• WHAT IS BEING ASKED
Return every line of the material exactly.

• DATA LISTING
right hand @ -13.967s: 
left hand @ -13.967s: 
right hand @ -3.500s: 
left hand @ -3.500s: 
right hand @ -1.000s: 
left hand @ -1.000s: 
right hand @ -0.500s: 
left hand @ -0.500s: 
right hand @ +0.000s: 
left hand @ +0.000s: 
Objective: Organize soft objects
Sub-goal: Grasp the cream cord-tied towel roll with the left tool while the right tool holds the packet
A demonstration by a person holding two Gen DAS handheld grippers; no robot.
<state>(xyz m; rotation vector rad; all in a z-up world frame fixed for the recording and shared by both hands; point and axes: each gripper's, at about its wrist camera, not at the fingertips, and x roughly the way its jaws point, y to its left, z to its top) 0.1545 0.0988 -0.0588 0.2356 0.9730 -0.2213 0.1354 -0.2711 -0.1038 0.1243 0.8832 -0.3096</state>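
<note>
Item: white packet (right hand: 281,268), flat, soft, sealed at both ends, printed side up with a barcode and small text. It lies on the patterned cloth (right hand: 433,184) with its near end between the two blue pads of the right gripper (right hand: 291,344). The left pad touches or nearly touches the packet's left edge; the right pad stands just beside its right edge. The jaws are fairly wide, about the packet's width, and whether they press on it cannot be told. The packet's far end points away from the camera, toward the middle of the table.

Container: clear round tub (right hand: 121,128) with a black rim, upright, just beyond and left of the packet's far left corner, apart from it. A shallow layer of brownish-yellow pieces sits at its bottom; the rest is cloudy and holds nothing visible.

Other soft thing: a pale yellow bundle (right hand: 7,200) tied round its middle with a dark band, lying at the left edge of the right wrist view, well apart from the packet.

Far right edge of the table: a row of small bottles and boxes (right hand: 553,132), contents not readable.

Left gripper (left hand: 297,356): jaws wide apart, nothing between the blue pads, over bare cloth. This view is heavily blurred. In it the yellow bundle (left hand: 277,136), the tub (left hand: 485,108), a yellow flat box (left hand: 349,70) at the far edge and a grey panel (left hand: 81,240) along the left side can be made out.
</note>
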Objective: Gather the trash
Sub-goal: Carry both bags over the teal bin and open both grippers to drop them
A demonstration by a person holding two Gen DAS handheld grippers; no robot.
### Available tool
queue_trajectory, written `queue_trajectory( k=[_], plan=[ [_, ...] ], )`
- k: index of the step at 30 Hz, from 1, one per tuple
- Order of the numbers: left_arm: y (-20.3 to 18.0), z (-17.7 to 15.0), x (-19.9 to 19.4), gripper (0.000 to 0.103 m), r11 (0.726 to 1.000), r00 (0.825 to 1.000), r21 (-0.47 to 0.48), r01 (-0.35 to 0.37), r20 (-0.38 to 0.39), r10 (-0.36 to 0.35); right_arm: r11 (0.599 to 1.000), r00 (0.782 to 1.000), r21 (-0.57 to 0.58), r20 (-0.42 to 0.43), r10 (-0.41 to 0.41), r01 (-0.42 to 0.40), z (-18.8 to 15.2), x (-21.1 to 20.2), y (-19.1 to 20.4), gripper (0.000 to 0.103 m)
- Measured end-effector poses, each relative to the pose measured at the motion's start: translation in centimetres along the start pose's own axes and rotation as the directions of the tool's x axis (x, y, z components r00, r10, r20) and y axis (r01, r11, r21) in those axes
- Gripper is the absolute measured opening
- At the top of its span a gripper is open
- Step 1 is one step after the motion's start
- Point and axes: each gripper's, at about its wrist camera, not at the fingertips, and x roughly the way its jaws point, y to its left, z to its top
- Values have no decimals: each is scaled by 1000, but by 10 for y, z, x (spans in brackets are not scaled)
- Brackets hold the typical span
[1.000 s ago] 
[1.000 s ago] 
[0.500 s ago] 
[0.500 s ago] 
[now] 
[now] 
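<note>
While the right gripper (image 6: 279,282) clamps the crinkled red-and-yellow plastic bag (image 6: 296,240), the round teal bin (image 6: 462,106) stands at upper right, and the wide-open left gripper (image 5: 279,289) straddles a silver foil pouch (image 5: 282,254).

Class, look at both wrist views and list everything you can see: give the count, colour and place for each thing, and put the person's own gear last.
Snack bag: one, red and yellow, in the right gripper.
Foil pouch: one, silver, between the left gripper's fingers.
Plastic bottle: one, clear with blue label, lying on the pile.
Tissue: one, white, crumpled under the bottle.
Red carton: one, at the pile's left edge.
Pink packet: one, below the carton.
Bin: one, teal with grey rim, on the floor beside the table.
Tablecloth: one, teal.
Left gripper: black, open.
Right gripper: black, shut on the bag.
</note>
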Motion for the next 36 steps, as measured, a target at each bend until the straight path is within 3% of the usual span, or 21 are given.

• WRITTEN ANSWER
right hand @ -13.967s: 
left hand @ -13.967s: 
right hand @ -3.500s: 
left hand @ -3.500s: 
right hand @ -1.000s: 
left hand @ -1.000s: 
right hand @ -0.500s: 
left hand @ -0.500s: 
right hand @ +0.000s: 
left hand @ +0.000s: 
Objective: Organize soft objects
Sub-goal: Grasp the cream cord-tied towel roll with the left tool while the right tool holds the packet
A demonstration by a person holding two Gen DAS handheld grippers; no robot.
<state>(xyz m; rotation vector rad; all in a z-up world frame fixed for the recording and shared by both hands; point and axes: each gripper's, at about its wrist camera, not at the fingertips, and x roughly the way its jaws point, y to its left, z to its top) 0.1545 0.0988 -0.0588 0.2356 0.9730 -0.2213 0.1354 -0.2711 -0.1038 0.1243 0.8832 -0.3096</state>
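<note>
Item: white packet (right hand: 281,268), flat, soft, sealed at both ends, printed side up with a barcode and small text. It lies on the patterned cloth (right hand: 433,184) with its near end between the two blue pads of the right gripper (right hand: 291,344). The left pad touches or nearly touches the packet's left edge; the right pad stands just beside its right edge. The jaws are fairly wide, about the packet's width, and whether they press on it cannot be told. The packet's far end points away from the camera, toward the middle of the table.

Container: clear round tub (right hand: 121,128) with a black rim, upright, just beyond and left of the packet's far left corner, apart from it. A shallow layer of brownish-yellow pieces sits at its bottom; the rest is cloudy and holds nothing visible.

Other soft thing: a pale yellow bundle (right hand: 7,200) tied round its middle with a dark band, lying at the left edge of the right wrist view, well apart from the packet.

Far right edge of the table: a row of small bottles and boxes (right hand: 553,132), contents not readable.

Left gripper (left hand: 297,356): jaws wide apart, nothing between the blue pads, over bare cloth. This view is heavily blurred. In it the yellow bundle (left hand: 277,136), the tub (left hand: 485,108), a yellow flat box (left hand: 349,70) at the far edge and a grey panel (left hand: 81,240) along the left side can be made out.
</note>
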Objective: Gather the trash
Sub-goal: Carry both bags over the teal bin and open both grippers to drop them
A demonstration by a person holding two Gen DAS handheld grippers; no robot.
### Available tool
queue_trajectory, written `queue_trajectory( k=[_], plan=[ [_, ...] ], )`
- k: index of the step at 30 Hz, from 1, one per tuple
- Order of the numbers: left_arm: y (-20.3 to 18.0), z (-17.7 to 15.0), x (-19.9 to 19.4), gripper (0.000 to 0.103 m), r11 (0.726 to 1.000), r00 (0.825 to 1.000), r21 (-0.47 to 0.48), r01 (-0.35 to 0.37), r20 (-0.38 to 0.39), r10 (-0.36 to 0.35); right_arm: r11 (0.599 to 1.000), r00 (0.782 to 1.000), r21 (-0.57 to 0.58), r20 (-0.42 to 0.43), r10 (-0.41 to 0.41), r01 (-0.42 to 0.40), z (-18.8 to 15.2), x (-21.1 to 20.2), y (-19.1 to 20.4), gripper (0.000 to 0.103 m)
- Measured end-effector poses, each relative to the pose measured at the motion's start: translation in centimetres along the start pose's own axes and rotation as the directions of the tool's x axis (x, y, z components r00, r10, r20) and y axis (r01, r11, r21) in those axes
- Gripper is the absolute measured opening
- At the top of its span a gripper is open
- Step 1 is one step after the motion's start
- Point and axes: each gripper's, at about its wrist camera, not at the fingertips, and x roughly the way its jaws point, y to its left, z to its top
- Values have no decimals: each is scaled by 1000, but by 10 for y, z, x (spans in brackets are not scaled)
- Brackets hold the typical span
[1.000 s ago] 
[1.000 s ago] 
[0.500 s ago] 
[0.500 s ago] 
[now] 
[now] 
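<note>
While the right gripper (image 6: 279,282) clamps the crinkled red-and-yellow plastic bag (image 6: 296,240), the round teal bin (image 6: 462,106) stands at upper right, and the wide-open left gripper (image 5: 279,289) straddles a silver foil pouch (image 5: 282,254).

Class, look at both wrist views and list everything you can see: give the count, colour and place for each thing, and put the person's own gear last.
Snack bag: one, red and yellow, in the right gripper.
Foil pouch: one, silver, between the left gripper's fingers.
Plastic bottle: one, clear with blue label, lying on the pile.
Tissue: one, white, crumpled under the bottle.
Red carton: one, at the pile's left edge.
Pink packet: one, below the carton.
Bin: one, teal with grey rim, on the floor beside the table.
Tablecloth: one, teal.
Left gripper: black, open.
Right gripper: black, shut on the bag.
</note>
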Motion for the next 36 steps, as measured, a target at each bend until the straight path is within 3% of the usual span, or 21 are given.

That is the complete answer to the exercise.